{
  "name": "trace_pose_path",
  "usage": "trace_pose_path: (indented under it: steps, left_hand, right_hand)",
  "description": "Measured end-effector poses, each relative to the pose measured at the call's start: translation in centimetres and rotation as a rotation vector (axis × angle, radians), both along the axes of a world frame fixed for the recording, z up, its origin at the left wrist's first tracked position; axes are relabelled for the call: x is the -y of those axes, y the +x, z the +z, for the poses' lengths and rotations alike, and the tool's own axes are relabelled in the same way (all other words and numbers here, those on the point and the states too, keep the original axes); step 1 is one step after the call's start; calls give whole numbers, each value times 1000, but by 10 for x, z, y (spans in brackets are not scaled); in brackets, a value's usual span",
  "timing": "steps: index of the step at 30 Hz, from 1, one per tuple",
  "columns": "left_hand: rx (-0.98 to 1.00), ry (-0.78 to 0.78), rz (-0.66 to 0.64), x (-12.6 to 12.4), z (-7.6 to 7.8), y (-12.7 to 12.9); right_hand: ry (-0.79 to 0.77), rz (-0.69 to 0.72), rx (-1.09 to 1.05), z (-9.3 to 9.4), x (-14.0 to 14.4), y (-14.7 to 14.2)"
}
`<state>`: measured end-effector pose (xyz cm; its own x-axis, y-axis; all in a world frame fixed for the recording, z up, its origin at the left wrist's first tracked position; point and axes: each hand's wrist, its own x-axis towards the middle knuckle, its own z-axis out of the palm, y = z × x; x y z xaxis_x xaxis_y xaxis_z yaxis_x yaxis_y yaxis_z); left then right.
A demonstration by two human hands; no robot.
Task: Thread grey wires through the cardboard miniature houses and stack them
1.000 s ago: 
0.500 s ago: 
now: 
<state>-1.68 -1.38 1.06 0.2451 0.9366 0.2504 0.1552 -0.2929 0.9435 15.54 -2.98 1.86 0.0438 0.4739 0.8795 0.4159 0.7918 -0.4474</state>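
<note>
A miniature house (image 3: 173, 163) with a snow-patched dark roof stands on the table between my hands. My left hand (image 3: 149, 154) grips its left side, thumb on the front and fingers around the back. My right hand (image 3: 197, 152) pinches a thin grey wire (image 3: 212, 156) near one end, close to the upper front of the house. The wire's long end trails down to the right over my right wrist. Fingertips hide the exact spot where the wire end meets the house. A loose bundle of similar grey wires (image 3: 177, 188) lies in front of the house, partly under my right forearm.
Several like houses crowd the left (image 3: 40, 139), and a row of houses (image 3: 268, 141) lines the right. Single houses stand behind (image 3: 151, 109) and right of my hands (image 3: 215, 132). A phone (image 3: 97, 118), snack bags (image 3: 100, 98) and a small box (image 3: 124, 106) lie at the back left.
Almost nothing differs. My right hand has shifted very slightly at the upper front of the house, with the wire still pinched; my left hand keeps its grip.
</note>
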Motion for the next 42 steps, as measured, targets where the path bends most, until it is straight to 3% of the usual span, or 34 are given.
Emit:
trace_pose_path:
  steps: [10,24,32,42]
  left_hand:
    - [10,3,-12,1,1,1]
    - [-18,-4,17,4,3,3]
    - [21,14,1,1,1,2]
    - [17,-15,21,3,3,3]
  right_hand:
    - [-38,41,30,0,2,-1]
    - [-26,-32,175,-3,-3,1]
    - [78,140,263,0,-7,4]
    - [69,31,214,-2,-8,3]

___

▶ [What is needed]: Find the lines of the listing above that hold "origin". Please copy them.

▶ [Output]:
  "description": "Measured end-effector poses, each relative to the pose measured at the call's start: translation in centimetres and rotation as a rotation vector (axis × angle, radians), both along the axes of a world frame fixed for the recording, z up, its origin at the left wrist's first tracked position; axes are relabelled for the call: x is the -y of those axes, y the +x, z the +z, for the poses' lengths and rotations alike, and the tool's own axes are relabelled in the same way (all other words and numbers here, those on the point and the states too, keep the original axes); step 1 is one step after the call's start; calls give whole numbers, each value times 1000, but by 10 for x, z, y (spans in brackets are not scaled); in brackets, a value's usual span",
`<state>`: measured end-effector pose (xyz cm; its own x-axis, y-axis; all in a world frame fixed for the recording, z up, its origin at the left wrist's first tracked position; point and axes: each hand's wrist, its own x-axis towards the middle knuckle, its own z-axis out of the palm, y = z × x; x y z xaxis_x xaxis_y xaxis_z yaxis_x yaxis_y yaxis_z); left then right.

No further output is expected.